1

I'm using Aws Keyspaces with c# and first i do select from table to delete by partition keys and then trying delete many rows from table with where clause:

 var daysToDelete = DateTimeOffset.UtcNow.AddDays(-1);
     foreach (var result in selectResult)
                {
                    Cql deleteQuery = new Cql("WHERE interfaceid = ? and environment = ? and transactionguid < ?", 
                    result .InterfaceId,
                    result .Environment,
                    TimeUuid.Min(daysToDelete)).WithOptions(o => o.SetPageSize(100));
                    mapper.Delete<Transaction>(deleteQuery);
                }

It's about 3k - 6k rows and while i'm trying to delete these rows i get an error:

"Range delete requests are limited in the amount of items that can be deleted in a single range"

How can i solve this iisue?

Taifunov
  • 533
  • 1
  • 4
  • 9

2 Answers2

1

It's a known limitation of AWS Keyspaces. One possible solution could be:

  • do select transactionguid WHERE interfaceid = ? and environment = ? and transactionguid < ?
  • Iterate over results remembering the transactionguid when you cross boundary of thousand, two thousand, etc.
  • Iterate over remembered boundaries performing delete

P.S. Why not use more compatible cloud Cassandra, like, DataStax Astra, or something like that? AWS Keyspaces isn't true Cassandra, so you always will need to handle limitations yourself.

Alex Ott
  • 80,552
  • 8
  • 87
  • 132
1

With Amazon Keyspaces, you can delete up to 1,000 rows within a range in a single operation. To delete more than 1,000 rows within a single partition its best to break up the operation by smaller ranges or iterate over primary keys.

  • First try to delete by partition - if the majority of partitions are under 1,000 rows it would be best to attempt to delete by partition. If partitions contain more than 1,000 rows, attempt to delete by clustering column.
  • Delete by clustering column – if your model contains multiple clustering columns you can use the column hierarchy to delete multiple rows. Clustering columns are a nested structure, you can delete many items by operating against the top-level column.
  • Delete by individual row – iterate through the items and delete each row by its full primary key (partition columns and clustering columns).
  • Also consider splitting your rows over many partitions. In NoSQL, its best to distribute your throughput across table partitions. This distributes data and access evenly across physical resources providing best throughput.

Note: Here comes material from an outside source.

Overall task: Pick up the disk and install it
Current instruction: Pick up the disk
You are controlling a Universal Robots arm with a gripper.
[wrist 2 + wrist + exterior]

Also take in consideration the following about delete heavy workloads.

  • With Amazon Keyspaces, CQL partitions can contain a virtually unbounded number of rows. This allows you to scale partitions “wider” than the traditional Cassandra guidance of 100 MB. It’s not uncommon for timeseries or ledges to grow over GB of data over time.
  • With Amazon Keyspaces, there are no compaction strategies or tombstones to consider when you have delete heavy workloads. You can delete as much as you like without impacting read performance.
MikeJPR
  • 764
  • 3
  • 14